Re: Cache lookup failure for index during pg_dump

From: Tom Lane <tgl(at)sss(dot)pgh(dot)pa(dot)us>
To: Bob Lunney <bob_lunney(at)yahoo(dot)com>
Cc: pgsql-bugs(at)postgresql(dot)org
Subject: Re: Cache lookup failure for index during pg_dump
Date: 2010-02-20 00:39:51
Message-ID: 14781.1266626391@sss.pgh.pa.us
Views: Raw Message | Whole Thread | Download mbox | Resend email
Thread:
Lists: pgsql-bugs

Bob Lunney <bob_lunney(at)yahoo(dot)com> writes:
> I have a job that summarizes some data from a table, truncates the table, drops the indexes, writes the summarized data back into the table, then recreates the indexes. The operations above are not in a single transaction, but separate statements executed by a script. Easy, runs great, has for years.
> Recently the job takes a little longer to run and is still going when the database dump starts. That's when I started getting this:

> ERROR: cache lookup failed for index 70424

> My questions are: can making DDL changes during a dump cause this error? Are the queries used by pg_dump transactionally consistent, i.e. do they run in a transaction and get a single view of the database system catalogs? Other than finer coordination of jobs, how can this situation be avoided?

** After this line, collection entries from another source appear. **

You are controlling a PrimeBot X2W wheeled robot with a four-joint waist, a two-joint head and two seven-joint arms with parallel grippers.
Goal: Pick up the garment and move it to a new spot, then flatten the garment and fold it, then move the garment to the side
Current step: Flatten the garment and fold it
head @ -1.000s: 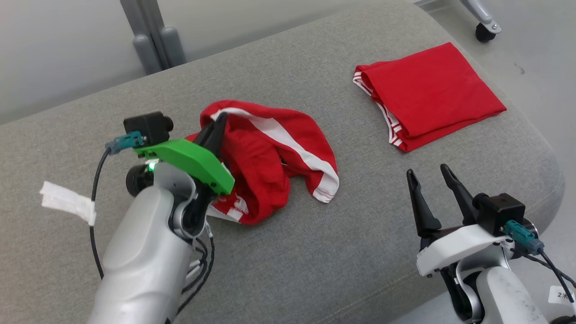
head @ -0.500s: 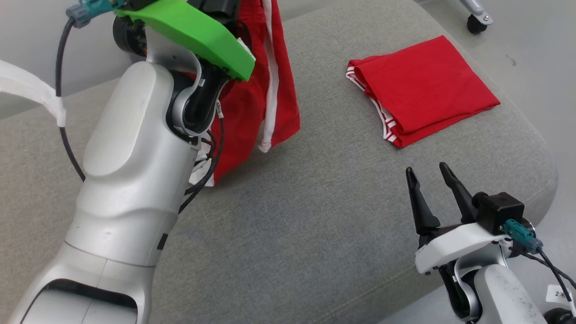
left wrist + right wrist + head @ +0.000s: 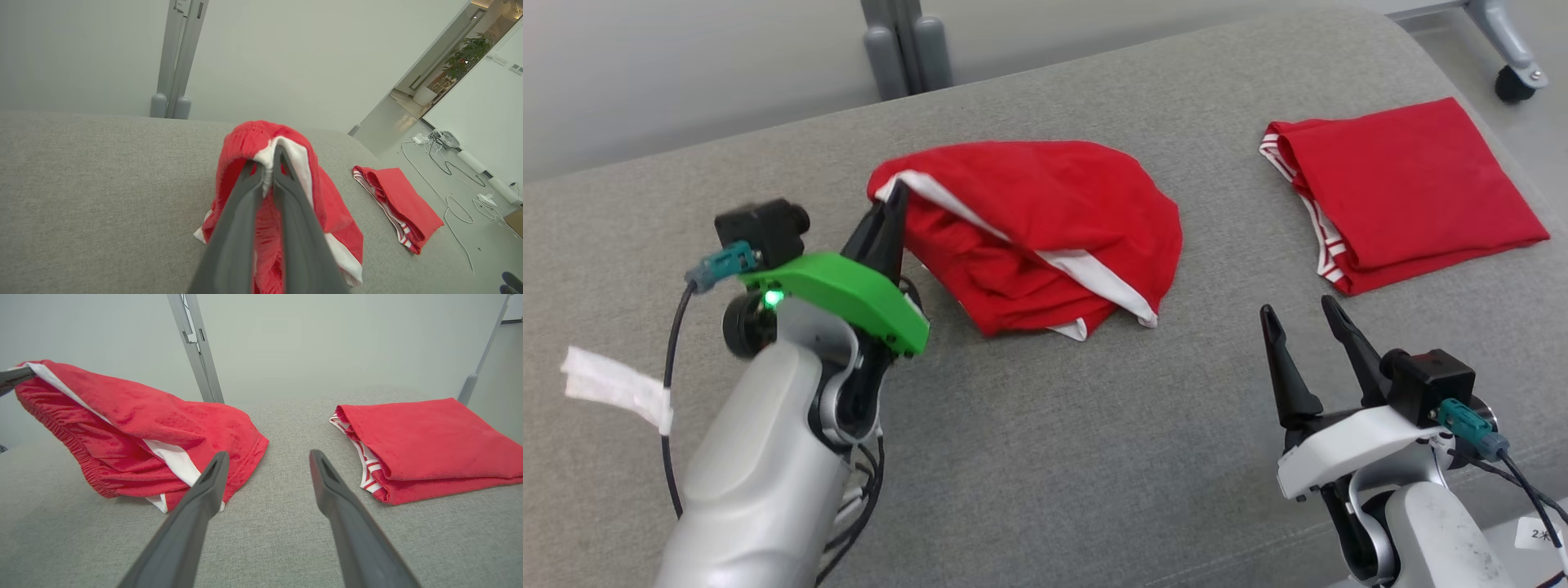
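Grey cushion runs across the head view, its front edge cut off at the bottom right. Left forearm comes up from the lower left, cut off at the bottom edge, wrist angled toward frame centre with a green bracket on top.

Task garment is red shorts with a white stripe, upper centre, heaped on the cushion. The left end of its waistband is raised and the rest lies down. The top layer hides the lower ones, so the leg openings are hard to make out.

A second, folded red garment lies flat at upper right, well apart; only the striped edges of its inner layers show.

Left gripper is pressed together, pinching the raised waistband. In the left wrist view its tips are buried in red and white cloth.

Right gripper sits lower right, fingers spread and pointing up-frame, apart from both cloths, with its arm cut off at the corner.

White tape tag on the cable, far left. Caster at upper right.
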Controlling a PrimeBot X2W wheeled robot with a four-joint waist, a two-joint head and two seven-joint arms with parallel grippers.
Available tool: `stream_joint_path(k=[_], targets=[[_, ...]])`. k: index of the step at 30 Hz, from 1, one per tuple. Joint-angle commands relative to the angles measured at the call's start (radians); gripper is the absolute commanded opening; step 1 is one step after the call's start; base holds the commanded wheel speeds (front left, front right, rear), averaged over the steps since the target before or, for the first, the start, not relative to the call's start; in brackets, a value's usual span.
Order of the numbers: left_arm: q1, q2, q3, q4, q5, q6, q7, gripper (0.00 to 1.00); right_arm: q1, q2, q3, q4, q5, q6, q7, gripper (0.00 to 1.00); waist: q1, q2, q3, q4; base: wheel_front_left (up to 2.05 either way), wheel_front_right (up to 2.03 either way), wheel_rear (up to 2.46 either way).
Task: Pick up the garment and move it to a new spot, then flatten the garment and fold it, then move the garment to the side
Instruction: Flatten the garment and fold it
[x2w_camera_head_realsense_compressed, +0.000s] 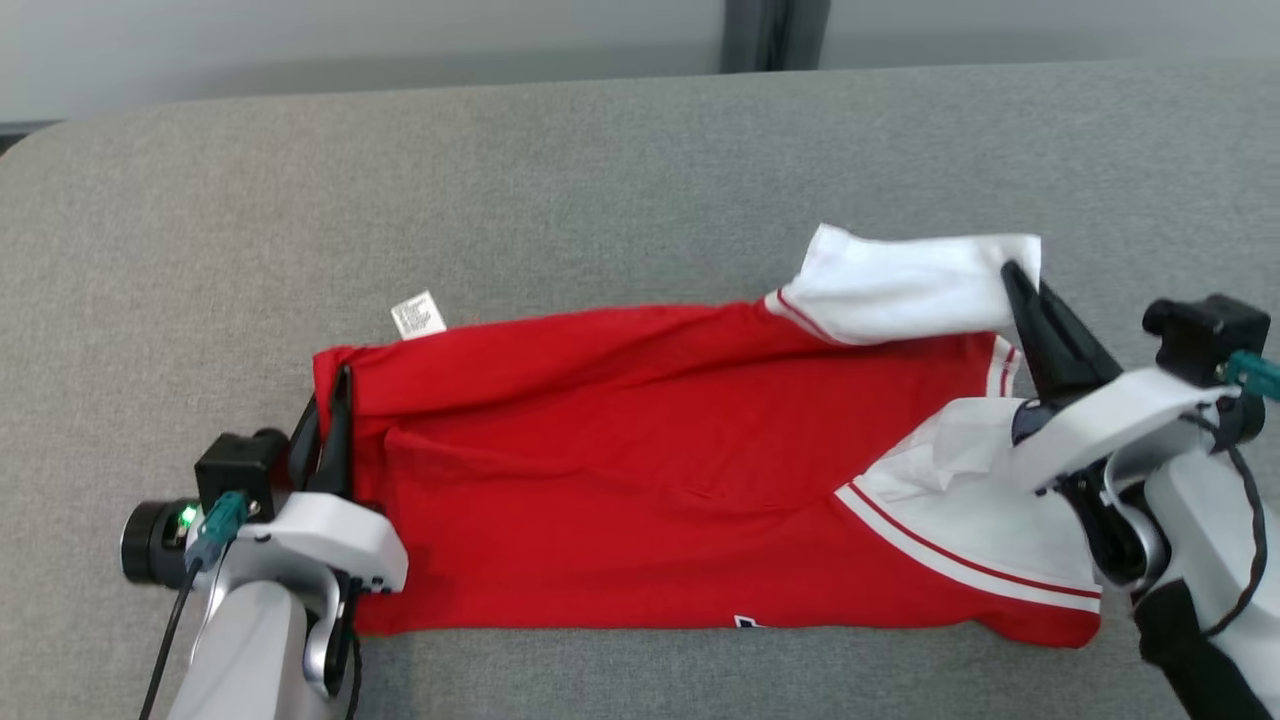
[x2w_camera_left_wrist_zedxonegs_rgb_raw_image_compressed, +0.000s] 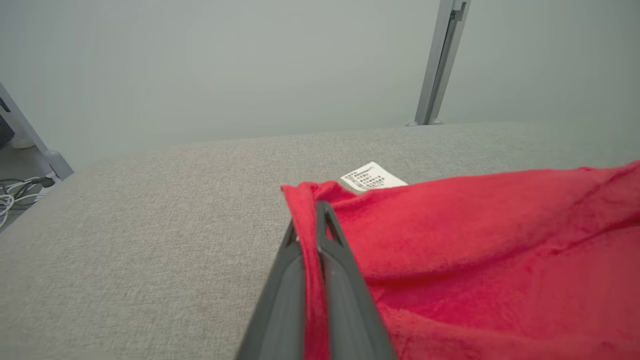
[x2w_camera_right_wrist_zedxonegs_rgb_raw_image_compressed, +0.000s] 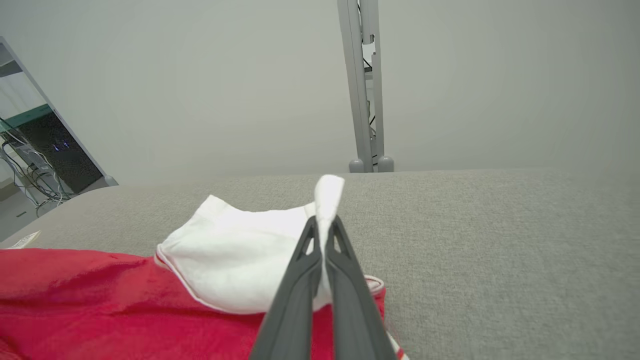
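We see the garment (x2w_camera_head_realsense_compressed: 640, 450) lying spread on the grey counter (x2w_camera_head_realsense_compressed: 600, 180), running from 9 o'clock to 3 o'clock. Our left end effector (x2w_camera_head_realsense_compressed: 338, 400) is clamped shut on the red hem at 9 o'clock. Our right end effector (x2w_camera_head_realsense_compressed: 1012, 275) is pinched shut on the tip of the white sleeve (x2w_camera_head_realsense_compressed: 900, 285) at 2 o'clock. That sleeve grip looks shallow, so we think an uneven pull could slip it free or drag the body into creases.

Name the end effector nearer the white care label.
Left. The left end effector clamps the red hem beside the care label; the right end effector pinches the white sleeve, far across the garment.
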Motion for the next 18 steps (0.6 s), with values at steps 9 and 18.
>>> stream_joint_path(k=[9,18], targets=[[0.103,0.010,0.060,0.018,0.019,-0.020,-0.001,0.00,0.176,0.059,-0.067,-0.073,-0.037,0.000,-0.006,0.00,-0.0001,0.0000,-0.068,-0.059,0.00,0.00,0.00],[0.181,0.006,0.105,-0.007,0.034,-0.039,-0.001,0.00,0.268,0.109,-0.128,-0.070,-0.067,0.000,-0.006,0.00,-0.0001,0.0000,-0.104,-0.079,0.00,0.00,0.00]])
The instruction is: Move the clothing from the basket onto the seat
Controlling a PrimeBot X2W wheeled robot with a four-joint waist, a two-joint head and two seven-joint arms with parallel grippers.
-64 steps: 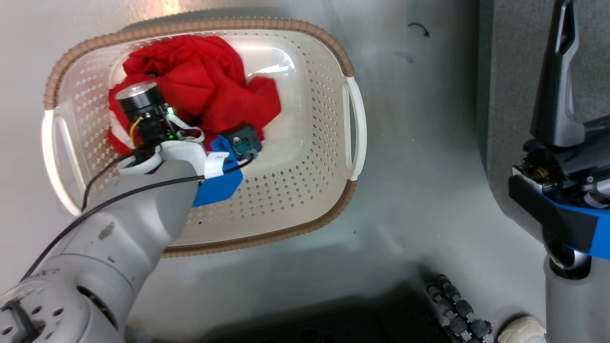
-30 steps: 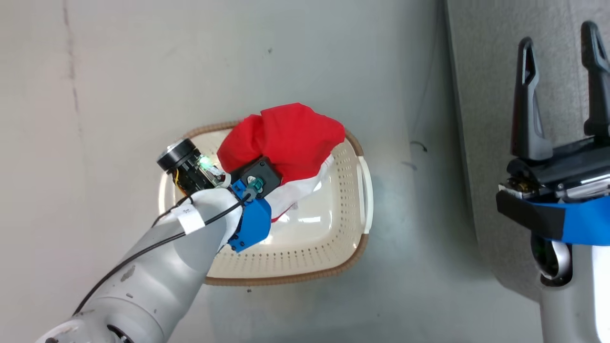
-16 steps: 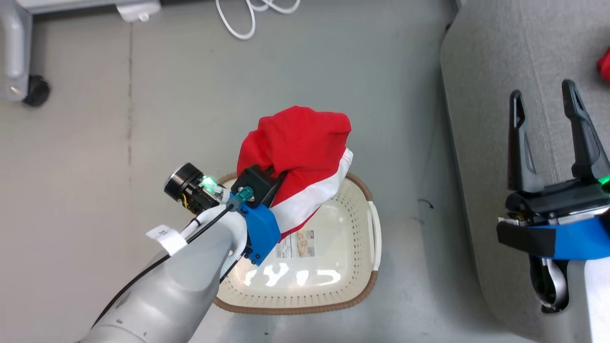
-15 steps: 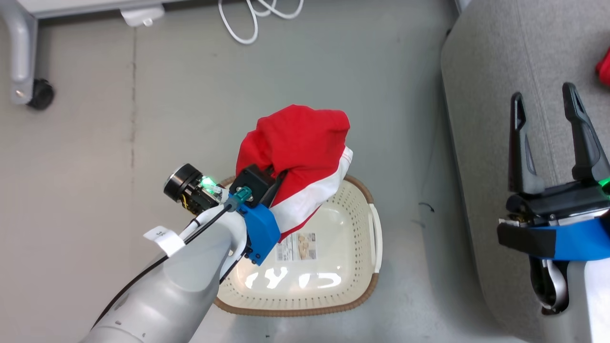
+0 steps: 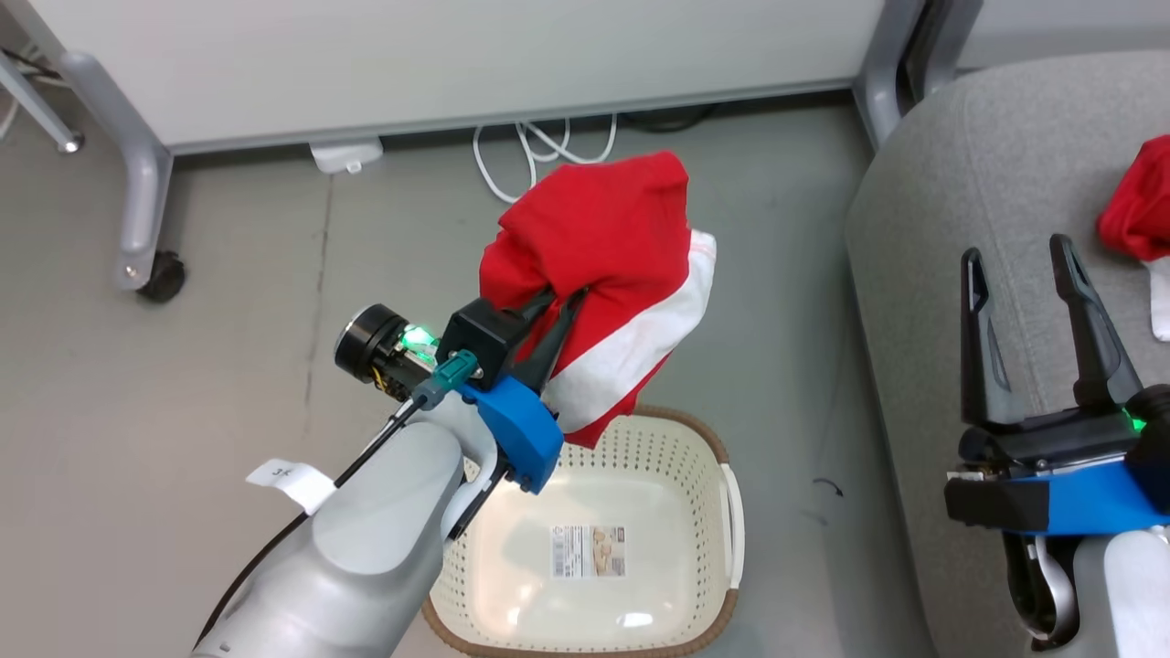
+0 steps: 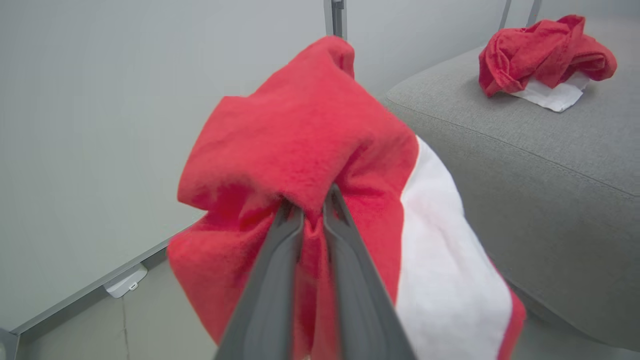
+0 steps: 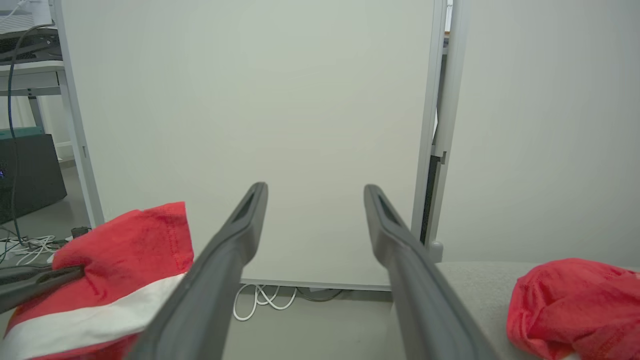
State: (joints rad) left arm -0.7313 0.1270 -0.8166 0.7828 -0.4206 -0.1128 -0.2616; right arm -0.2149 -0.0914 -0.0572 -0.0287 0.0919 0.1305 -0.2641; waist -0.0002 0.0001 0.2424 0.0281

It's a bit messy. pg_dump runs in a serializable transaction, so it
sees a consistent snapshot of the database including system catalogs.
However, it relies in part on various specialized backend functions like
pg_get_indexdef(), and those things tend to run on SnapshotNow time, ie
they look at the currently committed state. So it is possible to get
this type of error if someone performs DDL changes while a dump is
happening: pg_dump sees index 70424 still listed in the catalogs,
so it asks about it, and the backend says "there is no such index",
which there isn't anymore because somebody dropped it since pg_dump's
transaction started.

The window for this sort of thing isn't very large, because the first
thing pg_dump does is acquire AccessShareLock on every table it intends
to dump, and past that point it won't be possible for anyone to modify
the table's DDL. But it can happen.

The right fix for this is to make all those inquiry functions use the
calling query's snapshot; but duplicating a lot of backend
infrastructure is going to be a major pain in the rear, so the
discussion has kind of petered out every time it's come up in the past.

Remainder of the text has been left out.